━━ Exercise data ━━

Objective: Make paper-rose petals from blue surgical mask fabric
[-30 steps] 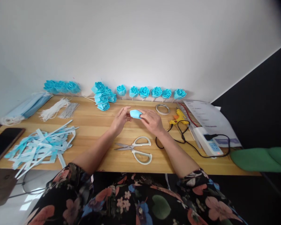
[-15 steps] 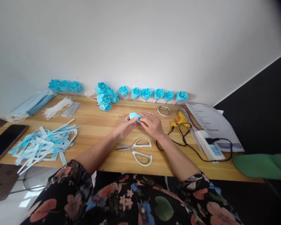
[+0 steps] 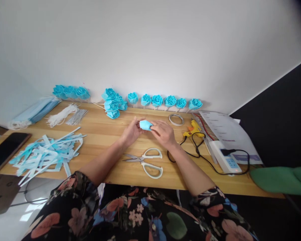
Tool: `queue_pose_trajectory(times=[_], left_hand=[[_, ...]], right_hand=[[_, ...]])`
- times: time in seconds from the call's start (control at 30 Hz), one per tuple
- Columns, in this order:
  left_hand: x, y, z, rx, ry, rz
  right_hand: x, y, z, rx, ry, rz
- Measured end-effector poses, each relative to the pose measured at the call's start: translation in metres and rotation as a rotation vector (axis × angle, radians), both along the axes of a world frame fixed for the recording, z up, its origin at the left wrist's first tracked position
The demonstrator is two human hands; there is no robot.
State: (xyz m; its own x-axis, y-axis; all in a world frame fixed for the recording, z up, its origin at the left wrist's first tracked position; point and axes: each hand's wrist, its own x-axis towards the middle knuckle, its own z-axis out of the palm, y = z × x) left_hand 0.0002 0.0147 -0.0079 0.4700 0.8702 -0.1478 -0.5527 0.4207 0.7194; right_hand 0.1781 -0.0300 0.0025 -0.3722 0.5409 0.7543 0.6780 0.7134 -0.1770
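Over the middle of the table, my right hand (image 3: pixel 163 134) pinches a small folded light-blue fabric piece (image 3: pixel 145 125), shaped like a bud, at its right end. My left hand (image 3: pixel 132 131) is at the piece's left end, fingers apart with its fingertips close to it; whether they touch is hard to tell. Scissors with white handles (image 3: pixel 152 170) lie below the hands, blades pointing left. Behind the hands a row of blue fabric roses (image 3: pixel 157 100) leans along the wall, with a cluster of roses (image 3: pixel 112 104) to its left.
Cut blue and white strips (image 3: pixel 48 154) lie at left, near a phone (image 3: pixel 7 152), face masks (image 3: pixel 36 110), white cords (image 3: pixel 61 114) and thin grey wires (image 3: pixel 77 117). To the right are a wire coil (image 3: pixel 176 119), yellow glue gun (image 3: pixel 194 128), black cable and power strip (image 3: pixel 225 159).
My left hand has loosened from the blue piece and shifted slightly left. More of the piece now shows, held in my right hand.
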Motion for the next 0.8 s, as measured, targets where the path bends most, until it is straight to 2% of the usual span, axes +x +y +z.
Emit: queue_pose_trajectory(times=[0.17, 0.57, 0.7, 0.8], left_hand=[[-0.001, -0.006, 0.003, 0.169, 0.001, -0.021], [0.001, -0.008, 0.002, 0.125, -0.003, -0.064], [0.003, -0.006, -0.002, 0.145, 0.022, -0.042], [0.001, -0.003, -0.006, 0.194, 0.119, -0.043]], right_hand=[[-0.002, 0.0, 0.001, -0.02, -0.026, 0.009], [-0.004, 0.001, -0.001, 0.053, -0.042, 0.029], [-0.004, 0.004, -0.004, -0.002, -0.047, 0.009], [-0.005, 0.006, -0.007, -0.072, 0.015, -0.044]])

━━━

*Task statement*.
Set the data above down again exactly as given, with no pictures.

*Written response*.
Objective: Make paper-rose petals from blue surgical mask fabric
[-30 steps] 
[-15 steps] 
[+0 steps] 
Tool: `queue_pose_trajectory(times=[_], left_hand=[[_, ...]], right_hand=[[_, ...]])`
- times: time in seconds from the call's start (control at 30 Hz), one per tuple
- Columns, in this order:
  left_hand: x, y, z, rx, ry, rz
  right_hand: x, y, z, rx, ry, rz
- Measured end-effector poses, each relative to the pose measured at the call's start: translation in metres and rotation as a rotation vector (axis × angle, radians), both along the axes of a world frame fixed for the recording, z up, its origin at the left wrist's first tracked position
The demonstrator is two human hands; there is no robot.
State: (xyz m; its own x-axis, y-axis; all in a world frame fixed for the recording, z up, its origin at the left wrist's first tracked position; point and axes: each hand's wrist, its own x-axis towards the middle knuckle, its own z-axis out of the palm, y = z × x) left_hand 0.0002 0.0147 -0.0079 0.4700 0.8702 -0.1478 -0.5527 0.4207 0.7194; right_hand 0.1781 -0.0300 0.0025 -0.3722 0.5409 0.7543 0.6780 0.7134 -0.1770
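Over the middle of the table, my right hand (image 3: pixel 163 134) pinches a small folded light-blue fabric piece (image 3: pixel 145 125), shaped like a bud, at its right end. My left hand (image 3: pixel 132 131) is at the piece's left end, fingers apart with its fingertips close to it; whether they touch is hard to tell. Scissors with white handles (image 3: pixel 152 170) lie below the hands, blades pointing left. Behind the hands a row of blue fabric roses (image 3: pixel 157 100) leans along the wall, with a cluster of roses (image 3: pixel 112 104) to its left.
Cut blue and white strips (image 3: pixel 48 154) lie at left, near a phone (image 3: pixel 7 152), face masks (image 3: pixel 36 110), white cords (image 3: pixel 61 114) and thin grey wires (image 3: pixel 77 117). To the right are a wire coil (image 3: pixel 176 119), yellow glue gun (image 3: pixel 194 128), black cable and power strip (image 3: pixel 225 159).
My left hand has loosened from the blue piece and shifted slightly left. More of the piece now shows, held in my right hand.
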Motion for the next 0.8 s, as measured, targets where the path bends most, until it is straight to 2% of the usual span, axes +x +y +z.
Emit: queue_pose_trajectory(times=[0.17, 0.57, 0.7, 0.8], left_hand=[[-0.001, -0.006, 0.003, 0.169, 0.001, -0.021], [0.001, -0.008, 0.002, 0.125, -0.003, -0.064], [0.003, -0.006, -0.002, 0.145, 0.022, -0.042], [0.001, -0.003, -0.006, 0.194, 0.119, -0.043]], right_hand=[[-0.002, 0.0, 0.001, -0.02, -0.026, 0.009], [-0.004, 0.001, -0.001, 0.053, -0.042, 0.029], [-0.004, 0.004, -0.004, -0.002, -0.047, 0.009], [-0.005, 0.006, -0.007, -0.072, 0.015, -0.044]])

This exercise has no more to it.